(Stored items from a collection)
__________

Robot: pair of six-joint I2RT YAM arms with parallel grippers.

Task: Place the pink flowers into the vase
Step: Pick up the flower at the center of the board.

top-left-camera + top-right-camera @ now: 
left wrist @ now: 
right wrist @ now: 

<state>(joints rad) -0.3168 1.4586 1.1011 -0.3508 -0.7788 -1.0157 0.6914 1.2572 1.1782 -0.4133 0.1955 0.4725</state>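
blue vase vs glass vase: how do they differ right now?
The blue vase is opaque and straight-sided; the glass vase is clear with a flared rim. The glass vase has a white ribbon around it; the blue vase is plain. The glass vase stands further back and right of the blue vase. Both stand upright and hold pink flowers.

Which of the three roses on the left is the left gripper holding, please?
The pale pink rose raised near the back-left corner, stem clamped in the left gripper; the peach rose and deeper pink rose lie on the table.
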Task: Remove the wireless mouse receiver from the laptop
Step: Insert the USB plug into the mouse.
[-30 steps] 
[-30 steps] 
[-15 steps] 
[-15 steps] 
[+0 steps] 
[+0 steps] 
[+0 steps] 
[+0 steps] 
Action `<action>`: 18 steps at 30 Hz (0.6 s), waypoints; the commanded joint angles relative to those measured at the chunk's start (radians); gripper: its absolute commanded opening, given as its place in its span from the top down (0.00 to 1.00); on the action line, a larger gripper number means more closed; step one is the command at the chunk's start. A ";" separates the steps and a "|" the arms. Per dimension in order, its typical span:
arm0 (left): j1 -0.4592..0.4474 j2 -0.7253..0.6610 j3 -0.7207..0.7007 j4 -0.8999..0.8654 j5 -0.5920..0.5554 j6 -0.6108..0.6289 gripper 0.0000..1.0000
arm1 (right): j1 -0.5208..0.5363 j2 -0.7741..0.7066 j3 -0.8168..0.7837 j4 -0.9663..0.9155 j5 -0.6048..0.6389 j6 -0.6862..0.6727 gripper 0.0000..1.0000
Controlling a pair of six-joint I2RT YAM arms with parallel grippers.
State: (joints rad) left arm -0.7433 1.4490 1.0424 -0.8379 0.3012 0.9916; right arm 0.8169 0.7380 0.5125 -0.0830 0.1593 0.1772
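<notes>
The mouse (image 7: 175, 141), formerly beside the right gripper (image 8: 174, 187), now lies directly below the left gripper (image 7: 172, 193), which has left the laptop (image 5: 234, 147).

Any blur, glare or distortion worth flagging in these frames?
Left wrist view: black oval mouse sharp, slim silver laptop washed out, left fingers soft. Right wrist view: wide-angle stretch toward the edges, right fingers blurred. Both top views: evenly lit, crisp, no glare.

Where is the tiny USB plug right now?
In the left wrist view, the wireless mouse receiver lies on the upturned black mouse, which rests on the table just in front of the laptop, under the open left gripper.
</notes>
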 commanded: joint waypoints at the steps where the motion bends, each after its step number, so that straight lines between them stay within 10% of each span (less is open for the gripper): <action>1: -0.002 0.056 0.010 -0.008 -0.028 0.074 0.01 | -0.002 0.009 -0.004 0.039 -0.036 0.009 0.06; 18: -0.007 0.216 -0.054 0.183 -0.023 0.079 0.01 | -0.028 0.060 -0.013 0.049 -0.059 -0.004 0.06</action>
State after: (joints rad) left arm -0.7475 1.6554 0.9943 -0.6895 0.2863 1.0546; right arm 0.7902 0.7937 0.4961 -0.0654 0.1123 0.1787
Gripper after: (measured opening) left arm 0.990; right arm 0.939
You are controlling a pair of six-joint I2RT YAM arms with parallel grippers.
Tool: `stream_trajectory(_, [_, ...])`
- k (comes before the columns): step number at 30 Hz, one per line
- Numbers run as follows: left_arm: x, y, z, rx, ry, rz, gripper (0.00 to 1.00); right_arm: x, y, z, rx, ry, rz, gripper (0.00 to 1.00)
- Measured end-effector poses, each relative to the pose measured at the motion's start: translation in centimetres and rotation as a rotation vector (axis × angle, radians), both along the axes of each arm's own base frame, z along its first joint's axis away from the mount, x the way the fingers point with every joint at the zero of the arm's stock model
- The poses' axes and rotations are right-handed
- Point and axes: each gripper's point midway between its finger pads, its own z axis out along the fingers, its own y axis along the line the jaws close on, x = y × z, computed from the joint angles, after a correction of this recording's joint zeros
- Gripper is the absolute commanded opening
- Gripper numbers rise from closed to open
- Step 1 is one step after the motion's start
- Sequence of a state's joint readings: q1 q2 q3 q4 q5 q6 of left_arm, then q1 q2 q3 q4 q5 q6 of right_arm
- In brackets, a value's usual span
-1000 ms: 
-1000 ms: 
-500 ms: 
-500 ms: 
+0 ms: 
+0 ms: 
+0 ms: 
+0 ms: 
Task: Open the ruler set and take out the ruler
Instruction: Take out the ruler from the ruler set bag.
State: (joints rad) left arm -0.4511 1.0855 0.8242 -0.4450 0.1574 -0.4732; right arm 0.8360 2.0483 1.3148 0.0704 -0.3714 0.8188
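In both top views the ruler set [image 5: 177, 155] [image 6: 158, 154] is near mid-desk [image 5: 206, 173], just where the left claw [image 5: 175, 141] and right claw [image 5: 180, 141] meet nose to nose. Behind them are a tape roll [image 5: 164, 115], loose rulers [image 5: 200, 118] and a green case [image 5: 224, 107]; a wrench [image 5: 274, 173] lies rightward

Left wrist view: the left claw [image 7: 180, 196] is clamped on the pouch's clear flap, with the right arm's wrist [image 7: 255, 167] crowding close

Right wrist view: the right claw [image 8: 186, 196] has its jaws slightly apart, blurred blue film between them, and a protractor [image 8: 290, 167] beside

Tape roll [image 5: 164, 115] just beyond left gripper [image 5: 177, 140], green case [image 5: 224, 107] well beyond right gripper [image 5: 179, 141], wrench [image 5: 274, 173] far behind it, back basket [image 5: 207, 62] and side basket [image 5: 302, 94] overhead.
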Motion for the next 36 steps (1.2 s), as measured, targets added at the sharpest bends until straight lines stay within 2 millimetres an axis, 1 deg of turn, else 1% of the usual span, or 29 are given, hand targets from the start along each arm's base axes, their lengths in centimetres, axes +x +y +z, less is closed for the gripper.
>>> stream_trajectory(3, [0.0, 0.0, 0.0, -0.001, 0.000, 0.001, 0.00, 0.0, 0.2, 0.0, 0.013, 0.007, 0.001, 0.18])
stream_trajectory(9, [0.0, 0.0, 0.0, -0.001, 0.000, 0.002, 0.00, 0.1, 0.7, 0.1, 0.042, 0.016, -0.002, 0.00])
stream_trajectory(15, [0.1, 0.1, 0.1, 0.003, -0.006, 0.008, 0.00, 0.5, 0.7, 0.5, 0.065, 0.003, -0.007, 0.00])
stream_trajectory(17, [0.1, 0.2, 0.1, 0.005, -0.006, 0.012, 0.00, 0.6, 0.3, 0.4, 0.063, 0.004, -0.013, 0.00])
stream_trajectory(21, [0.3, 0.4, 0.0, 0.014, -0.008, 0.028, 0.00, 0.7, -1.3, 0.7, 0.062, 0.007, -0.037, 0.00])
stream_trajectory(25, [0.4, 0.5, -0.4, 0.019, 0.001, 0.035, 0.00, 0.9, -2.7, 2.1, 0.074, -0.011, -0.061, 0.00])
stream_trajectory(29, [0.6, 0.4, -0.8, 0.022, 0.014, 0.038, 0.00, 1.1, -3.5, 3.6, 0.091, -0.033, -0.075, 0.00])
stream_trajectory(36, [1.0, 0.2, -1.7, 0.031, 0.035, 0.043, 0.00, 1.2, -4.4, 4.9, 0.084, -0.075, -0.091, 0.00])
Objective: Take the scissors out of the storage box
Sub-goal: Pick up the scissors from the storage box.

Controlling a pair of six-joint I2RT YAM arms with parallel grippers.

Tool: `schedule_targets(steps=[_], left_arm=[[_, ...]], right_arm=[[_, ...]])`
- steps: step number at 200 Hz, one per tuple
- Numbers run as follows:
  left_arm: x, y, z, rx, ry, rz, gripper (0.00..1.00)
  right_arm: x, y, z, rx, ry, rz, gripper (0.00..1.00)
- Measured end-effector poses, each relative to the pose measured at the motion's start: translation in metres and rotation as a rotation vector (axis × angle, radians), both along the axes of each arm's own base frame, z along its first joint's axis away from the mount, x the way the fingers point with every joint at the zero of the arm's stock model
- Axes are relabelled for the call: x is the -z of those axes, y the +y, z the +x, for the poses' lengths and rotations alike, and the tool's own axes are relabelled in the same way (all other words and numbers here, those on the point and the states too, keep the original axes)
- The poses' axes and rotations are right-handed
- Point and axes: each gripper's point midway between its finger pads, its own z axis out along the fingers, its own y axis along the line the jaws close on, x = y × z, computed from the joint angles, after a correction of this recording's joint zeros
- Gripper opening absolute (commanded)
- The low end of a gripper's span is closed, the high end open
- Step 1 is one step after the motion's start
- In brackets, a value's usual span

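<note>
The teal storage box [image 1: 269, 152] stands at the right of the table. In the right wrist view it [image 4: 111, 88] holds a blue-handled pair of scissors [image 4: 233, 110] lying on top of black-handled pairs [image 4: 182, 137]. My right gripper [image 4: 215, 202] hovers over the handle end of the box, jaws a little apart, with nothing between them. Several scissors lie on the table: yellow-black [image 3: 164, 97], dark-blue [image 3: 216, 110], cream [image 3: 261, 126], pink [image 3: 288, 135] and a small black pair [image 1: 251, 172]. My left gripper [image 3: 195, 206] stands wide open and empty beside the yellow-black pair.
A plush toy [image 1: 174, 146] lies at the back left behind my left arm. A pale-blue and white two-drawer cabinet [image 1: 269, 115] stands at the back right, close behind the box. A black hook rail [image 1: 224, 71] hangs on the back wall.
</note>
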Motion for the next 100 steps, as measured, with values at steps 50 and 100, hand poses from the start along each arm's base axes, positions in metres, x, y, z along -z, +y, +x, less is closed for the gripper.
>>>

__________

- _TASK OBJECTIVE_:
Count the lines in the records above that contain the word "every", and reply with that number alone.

- _WRITTEN RESPONSE_:
2